### Task statement:
Determine how many lines in the entries below include "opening". The reply should be that number and nothing else.

### Given records:

►

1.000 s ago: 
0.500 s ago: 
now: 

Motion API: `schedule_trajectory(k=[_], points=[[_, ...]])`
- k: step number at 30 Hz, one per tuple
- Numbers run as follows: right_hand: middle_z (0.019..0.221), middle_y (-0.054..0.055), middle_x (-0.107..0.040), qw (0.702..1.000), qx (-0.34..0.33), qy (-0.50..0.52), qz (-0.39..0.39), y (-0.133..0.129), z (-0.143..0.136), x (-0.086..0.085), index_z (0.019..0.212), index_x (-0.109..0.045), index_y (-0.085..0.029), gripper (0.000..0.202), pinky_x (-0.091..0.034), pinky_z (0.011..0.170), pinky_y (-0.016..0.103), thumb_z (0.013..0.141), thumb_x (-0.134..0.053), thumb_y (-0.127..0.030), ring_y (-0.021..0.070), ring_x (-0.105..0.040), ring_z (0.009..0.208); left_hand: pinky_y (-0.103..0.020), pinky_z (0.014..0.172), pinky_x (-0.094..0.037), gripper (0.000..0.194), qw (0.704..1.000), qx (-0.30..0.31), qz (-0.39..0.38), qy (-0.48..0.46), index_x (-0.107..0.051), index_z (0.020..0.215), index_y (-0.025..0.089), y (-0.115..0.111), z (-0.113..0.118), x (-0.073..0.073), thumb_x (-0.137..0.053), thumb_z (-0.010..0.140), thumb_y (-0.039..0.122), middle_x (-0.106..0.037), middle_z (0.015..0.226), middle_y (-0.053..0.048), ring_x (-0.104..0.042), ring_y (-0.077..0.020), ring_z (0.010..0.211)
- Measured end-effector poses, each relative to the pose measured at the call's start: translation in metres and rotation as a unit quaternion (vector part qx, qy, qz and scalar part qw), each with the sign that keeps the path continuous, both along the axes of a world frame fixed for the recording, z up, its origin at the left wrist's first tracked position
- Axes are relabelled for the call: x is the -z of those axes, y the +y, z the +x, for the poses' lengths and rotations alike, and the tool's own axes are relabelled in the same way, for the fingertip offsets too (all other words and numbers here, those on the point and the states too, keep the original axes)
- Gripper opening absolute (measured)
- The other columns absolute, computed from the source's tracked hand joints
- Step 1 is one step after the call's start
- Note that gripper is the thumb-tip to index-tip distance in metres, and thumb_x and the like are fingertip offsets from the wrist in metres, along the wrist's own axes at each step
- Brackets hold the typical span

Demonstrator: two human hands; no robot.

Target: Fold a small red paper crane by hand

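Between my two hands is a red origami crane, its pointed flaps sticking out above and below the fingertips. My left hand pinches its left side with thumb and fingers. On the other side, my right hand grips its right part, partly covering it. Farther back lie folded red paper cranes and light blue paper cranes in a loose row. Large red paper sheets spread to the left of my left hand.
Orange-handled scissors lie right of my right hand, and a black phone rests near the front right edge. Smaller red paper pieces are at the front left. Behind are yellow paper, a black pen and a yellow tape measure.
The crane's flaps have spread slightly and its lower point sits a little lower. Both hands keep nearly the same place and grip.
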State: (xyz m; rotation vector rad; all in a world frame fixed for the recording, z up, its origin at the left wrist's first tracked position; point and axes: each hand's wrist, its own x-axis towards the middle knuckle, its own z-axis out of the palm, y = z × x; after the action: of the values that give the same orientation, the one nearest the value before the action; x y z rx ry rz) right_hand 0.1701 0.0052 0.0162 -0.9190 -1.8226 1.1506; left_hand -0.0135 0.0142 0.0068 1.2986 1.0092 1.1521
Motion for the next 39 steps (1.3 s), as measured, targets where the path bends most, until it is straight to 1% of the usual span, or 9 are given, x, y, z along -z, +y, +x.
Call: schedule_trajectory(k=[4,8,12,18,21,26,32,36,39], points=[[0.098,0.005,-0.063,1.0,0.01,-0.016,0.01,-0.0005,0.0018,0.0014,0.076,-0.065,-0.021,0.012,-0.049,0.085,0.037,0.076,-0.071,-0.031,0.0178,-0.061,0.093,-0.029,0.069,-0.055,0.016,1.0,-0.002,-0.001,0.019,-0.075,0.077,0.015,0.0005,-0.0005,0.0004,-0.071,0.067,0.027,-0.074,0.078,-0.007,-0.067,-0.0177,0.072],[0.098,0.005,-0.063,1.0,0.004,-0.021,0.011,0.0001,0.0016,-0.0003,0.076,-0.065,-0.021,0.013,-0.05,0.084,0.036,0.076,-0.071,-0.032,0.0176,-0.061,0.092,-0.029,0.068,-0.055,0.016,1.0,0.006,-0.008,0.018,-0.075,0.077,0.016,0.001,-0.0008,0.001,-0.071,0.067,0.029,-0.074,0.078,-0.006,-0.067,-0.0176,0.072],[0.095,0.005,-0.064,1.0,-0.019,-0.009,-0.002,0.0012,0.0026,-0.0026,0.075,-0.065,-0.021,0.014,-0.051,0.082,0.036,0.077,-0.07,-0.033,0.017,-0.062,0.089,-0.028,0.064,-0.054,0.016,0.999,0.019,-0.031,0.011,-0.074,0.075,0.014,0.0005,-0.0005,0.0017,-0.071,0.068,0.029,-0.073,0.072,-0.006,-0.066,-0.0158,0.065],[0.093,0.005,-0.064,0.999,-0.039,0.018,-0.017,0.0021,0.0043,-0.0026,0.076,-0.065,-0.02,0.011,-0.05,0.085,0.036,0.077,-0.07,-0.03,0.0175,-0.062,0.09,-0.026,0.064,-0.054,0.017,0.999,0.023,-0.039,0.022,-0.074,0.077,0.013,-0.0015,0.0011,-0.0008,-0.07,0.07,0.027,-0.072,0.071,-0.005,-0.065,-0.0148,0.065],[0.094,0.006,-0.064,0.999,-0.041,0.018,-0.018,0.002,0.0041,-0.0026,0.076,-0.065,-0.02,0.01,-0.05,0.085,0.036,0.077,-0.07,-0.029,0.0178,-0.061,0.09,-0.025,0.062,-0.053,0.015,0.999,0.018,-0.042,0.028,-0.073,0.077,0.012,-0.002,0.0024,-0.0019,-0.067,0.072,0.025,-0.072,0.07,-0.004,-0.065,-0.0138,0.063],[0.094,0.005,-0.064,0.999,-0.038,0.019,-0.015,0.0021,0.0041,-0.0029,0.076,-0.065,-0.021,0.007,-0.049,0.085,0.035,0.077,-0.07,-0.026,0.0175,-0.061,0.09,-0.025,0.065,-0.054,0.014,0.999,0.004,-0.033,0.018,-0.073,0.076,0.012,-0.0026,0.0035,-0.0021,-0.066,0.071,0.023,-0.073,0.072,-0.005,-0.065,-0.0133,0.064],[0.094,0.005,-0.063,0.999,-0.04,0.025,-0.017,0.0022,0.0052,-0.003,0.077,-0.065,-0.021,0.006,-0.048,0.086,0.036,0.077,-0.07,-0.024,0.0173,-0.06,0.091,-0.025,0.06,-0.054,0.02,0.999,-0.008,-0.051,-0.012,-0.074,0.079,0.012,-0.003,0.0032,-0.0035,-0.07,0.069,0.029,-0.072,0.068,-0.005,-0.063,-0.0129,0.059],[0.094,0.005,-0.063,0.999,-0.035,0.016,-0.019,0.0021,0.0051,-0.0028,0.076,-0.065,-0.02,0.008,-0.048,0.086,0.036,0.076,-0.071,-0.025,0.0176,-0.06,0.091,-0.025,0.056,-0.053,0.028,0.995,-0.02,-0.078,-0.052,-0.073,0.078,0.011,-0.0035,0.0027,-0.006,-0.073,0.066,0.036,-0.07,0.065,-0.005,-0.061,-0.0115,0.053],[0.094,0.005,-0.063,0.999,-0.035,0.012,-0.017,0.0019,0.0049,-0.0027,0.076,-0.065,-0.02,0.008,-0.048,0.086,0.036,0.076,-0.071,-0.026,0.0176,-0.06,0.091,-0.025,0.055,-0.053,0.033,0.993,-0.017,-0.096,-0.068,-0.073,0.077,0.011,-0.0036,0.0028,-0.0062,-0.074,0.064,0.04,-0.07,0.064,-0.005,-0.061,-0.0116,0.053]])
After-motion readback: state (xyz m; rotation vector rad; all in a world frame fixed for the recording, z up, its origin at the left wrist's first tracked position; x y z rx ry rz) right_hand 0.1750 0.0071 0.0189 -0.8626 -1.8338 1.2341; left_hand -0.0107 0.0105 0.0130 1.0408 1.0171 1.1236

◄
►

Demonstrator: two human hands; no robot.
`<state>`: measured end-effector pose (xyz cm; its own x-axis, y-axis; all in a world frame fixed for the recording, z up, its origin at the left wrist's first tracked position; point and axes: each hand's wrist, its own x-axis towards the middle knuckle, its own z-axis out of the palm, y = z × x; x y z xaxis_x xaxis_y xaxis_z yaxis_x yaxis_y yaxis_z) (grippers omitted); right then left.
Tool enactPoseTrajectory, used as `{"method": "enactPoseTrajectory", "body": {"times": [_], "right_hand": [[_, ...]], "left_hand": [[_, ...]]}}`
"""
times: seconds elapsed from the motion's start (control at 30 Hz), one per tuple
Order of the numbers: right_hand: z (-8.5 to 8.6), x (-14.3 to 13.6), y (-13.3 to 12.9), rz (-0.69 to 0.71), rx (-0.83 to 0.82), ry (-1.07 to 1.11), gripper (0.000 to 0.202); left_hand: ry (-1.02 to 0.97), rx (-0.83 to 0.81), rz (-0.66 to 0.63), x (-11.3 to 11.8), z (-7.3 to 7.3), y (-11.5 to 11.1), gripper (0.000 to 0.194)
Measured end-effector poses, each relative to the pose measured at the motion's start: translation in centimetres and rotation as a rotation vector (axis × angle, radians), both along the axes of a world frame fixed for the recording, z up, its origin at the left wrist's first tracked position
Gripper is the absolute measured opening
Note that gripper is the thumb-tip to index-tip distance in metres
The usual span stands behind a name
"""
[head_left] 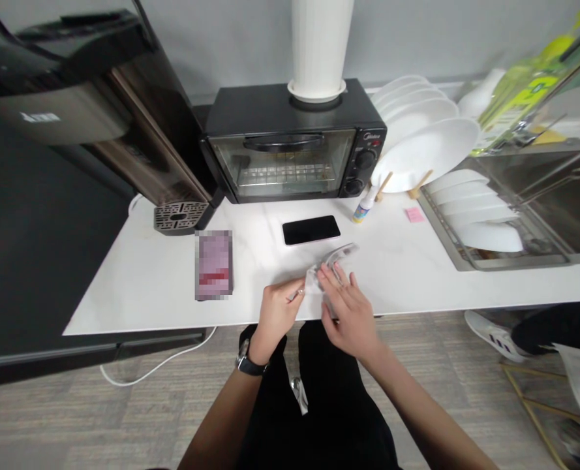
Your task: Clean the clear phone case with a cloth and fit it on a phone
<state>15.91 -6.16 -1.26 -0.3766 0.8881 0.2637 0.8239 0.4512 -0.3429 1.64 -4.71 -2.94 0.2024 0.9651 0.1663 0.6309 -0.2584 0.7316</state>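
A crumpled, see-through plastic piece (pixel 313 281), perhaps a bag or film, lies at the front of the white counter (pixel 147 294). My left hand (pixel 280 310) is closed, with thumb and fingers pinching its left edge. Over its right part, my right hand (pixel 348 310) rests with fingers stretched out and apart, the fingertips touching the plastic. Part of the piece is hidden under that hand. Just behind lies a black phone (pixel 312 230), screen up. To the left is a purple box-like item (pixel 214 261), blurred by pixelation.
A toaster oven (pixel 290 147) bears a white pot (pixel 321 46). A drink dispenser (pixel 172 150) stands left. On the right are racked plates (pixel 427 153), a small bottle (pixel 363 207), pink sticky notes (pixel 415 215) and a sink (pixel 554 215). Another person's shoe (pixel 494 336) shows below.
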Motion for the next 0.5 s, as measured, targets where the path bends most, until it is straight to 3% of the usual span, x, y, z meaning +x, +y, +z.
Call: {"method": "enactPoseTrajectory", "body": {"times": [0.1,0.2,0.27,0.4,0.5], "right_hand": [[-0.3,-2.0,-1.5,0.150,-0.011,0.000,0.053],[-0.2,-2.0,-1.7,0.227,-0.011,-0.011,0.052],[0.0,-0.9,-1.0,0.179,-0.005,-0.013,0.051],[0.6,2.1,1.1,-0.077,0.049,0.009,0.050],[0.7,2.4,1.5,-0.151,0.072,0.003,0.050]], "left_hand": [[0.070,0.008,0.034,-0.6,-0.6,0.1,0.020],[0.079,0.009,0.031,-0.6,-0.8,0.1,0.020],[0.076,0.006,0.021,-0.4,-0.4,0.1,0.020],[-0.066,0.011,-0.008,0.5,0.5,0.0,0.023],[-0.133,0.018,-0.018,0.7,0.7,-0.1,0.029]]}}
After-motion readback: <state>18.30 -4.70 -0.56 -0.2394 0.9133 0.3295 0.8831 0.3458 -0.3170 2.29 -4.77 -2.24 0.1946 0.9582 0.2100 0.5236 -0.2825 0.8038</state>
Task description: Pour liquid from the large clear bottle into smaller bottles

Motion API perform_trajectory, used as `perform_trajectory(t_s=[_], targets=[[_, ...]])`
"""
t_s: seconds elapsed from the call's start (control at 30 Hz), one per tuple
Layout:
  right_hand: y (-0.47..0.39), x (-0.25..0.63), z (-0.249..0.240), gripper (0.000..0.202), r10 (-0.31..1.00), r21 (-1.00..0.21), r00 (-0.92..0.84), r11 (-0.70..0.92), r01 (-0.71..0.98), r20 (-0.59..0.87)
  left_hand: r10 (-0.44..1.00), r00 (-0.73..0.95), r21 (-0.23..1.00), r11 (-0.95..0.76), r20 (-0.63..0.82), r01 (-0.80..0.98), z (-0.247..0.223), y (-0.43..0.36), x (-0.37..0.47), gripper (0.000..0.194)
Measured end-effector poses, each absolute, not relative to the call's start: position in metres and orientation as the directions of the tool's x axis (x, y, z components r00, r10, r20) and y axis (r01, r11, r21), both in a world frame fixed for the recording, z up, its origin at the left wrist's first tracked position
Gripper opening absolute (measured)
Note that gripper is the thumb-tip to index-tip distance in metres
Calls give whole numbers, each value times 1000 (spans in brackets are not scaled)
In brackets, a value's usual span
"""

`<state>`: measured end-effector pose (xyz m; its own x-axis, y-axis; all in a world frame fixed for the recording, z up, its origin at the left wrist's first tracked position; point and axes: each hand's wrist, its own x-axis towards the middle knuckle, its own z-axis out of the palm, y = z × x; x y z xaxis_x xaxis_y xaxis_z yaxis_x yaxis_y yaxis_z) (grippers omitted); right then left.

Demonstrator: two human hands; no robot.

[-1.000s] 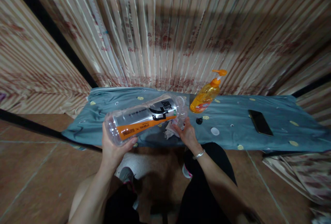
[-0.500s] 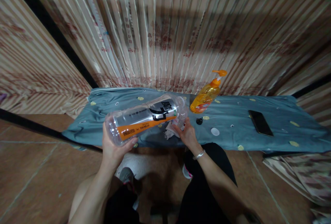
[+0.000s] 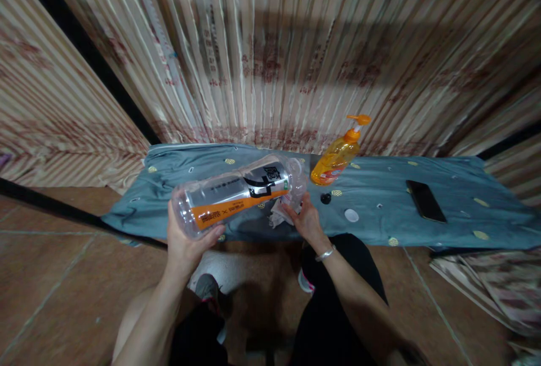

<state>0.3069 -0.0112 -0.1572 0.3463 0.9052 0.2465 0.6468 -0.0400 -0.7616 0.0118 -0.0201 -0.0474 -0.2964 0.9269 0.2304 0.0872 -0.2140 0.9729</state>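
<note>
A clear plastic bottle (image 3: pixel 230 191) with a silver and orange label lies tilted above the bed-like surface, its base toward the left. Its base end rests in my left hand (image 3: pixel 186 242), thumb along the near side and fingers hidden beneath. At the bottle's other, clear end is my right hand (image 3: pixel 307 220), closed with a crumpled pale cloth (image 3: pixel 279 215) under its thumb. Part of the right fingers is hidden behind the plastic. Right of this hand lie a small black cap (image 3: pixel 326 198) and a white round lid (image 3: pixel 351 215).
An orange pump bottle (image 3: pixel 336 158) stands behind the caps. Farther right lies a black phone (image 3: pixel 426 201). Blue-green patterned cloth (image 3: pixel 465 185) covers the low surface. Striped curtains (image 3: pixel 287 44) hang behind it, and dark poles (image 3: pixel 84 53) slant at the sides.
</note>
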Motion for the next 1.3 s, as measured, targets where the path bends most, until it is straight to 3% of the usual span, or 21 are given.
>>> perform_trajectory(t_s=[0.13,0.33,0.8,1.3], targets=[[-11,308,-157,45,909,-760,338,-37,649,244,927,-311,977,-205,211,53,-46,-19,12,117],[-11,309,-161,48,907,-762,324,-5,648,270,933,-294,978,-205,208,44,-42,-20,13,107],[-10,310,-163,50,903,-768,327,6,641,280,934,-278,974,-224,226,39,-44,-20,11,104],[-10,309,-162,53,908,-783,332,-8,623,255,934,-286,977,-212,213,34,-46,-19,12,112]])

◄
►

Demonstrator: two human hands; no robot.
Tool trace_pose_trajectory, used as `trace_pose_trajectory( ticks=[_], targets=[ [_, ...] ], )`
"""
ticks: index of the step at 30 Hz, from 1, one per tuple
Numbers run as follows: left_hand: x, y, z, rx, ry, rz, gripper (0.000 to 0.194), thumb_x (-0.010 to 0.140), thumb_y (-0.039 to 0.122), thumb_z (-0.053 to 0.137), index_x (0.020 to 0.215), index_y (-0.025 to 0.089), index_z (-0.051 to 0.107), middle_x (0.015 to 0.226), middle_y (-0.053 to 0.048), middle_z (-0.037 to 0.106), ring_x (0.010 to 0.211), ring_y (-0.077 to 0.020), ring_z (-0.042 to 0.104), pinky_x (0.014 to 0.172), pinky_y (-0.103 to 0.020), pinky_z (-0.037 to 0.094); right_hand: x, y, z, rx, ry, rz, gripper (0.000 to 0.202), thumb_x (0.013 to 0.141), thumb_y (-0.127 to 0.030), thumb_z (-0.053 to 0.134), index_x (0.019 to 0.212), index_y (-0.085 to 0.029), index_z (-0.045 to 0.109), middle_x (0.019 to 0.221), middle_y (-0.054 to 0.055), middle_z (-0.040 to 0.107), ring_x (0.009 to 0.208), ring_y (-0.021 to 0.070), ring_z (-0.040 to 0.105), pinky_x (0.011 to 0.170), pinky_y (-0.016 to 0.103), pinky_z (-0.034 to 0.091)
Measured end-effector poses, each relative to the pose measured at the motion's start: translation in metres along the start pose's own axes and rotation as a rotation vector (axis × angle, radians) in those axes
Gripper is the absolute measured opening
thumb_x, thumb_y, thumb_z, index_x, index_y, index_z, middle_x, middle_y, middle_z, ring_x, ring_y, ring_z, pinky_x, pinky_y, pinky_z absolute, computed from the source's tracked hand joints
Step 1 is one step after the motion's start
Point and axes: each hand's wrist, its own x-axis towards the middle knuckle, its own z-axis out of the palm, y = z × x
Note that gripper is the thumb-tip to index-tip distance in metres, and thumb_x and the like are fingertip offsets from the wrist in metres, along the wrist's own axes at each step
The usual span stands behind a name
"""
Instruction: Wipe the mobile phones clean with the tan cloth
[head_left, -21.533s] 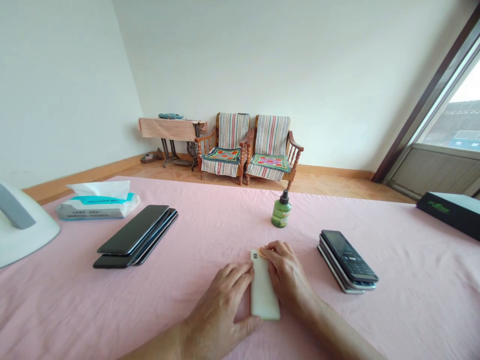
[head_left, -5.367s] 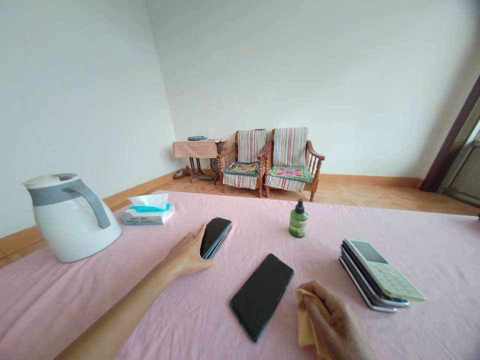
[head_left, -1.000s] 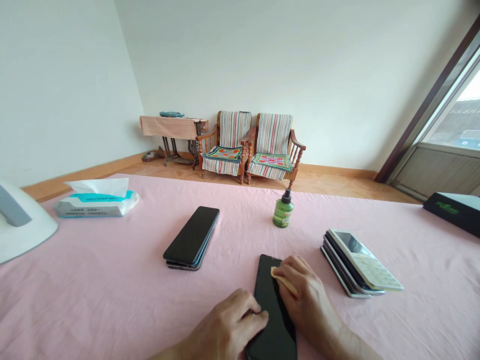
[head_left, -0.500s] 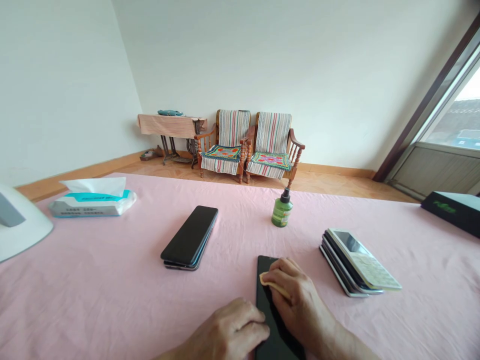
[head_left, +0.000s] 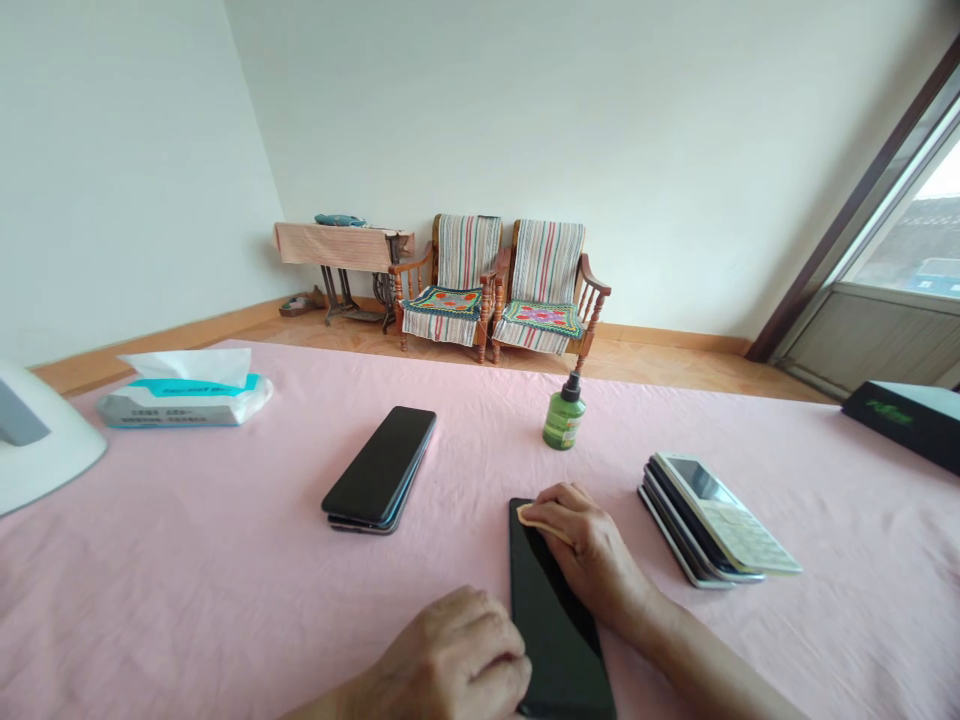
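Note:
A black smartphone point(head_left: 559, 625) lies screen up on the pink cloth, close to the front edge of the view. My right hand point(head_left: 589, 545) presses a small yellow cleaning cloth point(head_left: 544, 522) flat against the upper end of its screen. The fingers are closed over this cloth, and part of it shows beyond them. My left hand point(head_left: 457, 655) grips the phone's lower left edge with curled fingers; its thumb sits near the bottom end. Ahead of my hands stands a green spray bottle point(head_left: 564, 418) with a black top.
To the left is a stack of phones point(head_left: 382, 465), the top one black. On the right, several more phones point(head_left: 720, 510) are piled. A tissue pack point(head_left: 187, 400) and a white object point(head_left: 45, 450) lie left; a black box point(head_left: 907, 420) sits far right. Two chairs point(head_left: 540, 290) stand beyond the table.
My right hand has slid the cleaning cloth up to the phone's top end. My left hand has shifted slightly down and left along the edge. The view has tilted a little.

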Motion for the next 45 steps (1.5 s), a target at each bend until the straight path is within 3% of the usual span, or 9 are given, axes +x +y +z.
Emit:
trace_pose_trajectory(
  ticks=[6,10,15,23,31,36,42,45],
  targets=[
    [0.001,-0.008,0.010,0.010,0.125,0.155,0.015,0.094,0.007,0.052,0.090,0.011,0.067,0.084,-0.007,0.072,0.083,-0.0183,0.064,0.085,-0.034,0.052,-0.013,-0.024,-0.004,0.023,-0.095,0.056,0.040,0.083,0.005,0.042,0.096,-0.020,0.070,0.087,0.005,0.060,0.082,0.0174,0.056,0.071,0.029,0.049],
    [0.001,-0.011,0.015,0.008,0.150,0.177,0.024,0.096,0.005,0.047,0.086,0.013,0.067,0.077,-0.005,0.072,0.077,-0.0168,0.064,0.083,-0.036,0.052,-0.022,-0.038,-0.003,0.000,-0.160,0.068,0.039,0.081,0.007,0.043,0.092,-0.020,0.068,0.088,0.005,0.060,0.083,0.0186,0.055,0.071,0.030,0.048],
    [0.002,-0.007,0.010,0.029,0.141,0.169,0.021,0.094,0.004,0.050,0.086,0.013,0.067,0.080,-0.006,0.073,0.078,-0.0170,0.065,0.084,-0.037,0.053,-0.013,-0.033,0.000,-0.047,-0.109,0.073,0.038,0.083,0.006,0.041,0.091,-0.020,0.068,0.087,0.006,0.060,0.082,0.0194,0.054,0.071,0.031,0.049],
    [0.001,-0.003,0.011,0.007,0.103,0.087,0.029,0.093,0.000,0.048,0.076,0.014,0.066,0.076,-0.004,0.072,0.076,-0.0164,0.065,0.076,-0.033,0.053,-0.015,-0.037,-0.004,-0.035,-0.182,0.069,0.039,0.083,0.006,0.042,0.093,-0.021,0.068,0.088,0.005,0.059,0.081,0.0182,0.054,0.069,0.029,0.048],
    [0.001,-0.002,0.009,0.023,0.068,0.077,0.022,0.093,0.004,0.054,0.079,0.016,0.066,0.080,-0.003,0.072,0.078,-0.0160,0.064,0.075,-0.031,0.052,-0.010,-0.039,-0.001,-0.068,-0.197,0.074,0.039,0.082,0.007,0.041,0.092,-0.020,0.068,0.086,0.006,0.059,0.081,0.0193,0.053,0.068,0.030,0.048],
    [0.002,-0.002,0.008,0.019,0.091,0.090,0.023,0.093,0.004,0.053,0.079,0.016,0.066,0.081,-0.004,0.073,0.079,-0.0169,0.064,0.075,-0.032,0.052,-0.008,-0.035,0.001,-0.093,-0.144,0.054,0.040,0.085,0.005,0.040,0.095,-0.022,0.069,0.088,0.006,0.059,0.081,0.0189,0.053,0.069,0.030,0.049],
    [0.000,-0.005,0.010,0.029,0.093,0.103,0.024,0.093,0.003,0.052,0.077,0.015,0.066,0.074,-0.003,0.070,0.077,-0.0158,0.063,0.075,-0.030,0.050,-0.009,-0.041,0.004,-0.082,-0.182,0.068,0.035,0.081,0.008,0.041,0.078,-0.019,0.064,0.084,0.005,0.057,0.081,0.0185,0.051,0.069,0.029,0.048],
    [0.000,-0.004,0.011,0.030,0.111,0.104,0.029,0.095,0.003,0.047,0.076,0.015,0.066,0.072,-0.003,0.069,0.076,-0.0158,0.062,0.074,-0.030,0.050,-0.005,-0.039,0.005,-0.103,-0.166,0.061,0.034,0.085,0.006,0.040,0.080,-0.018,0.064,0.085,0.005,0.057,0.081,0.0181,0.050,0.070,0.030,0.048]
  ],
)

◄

### Solution to this problem:
4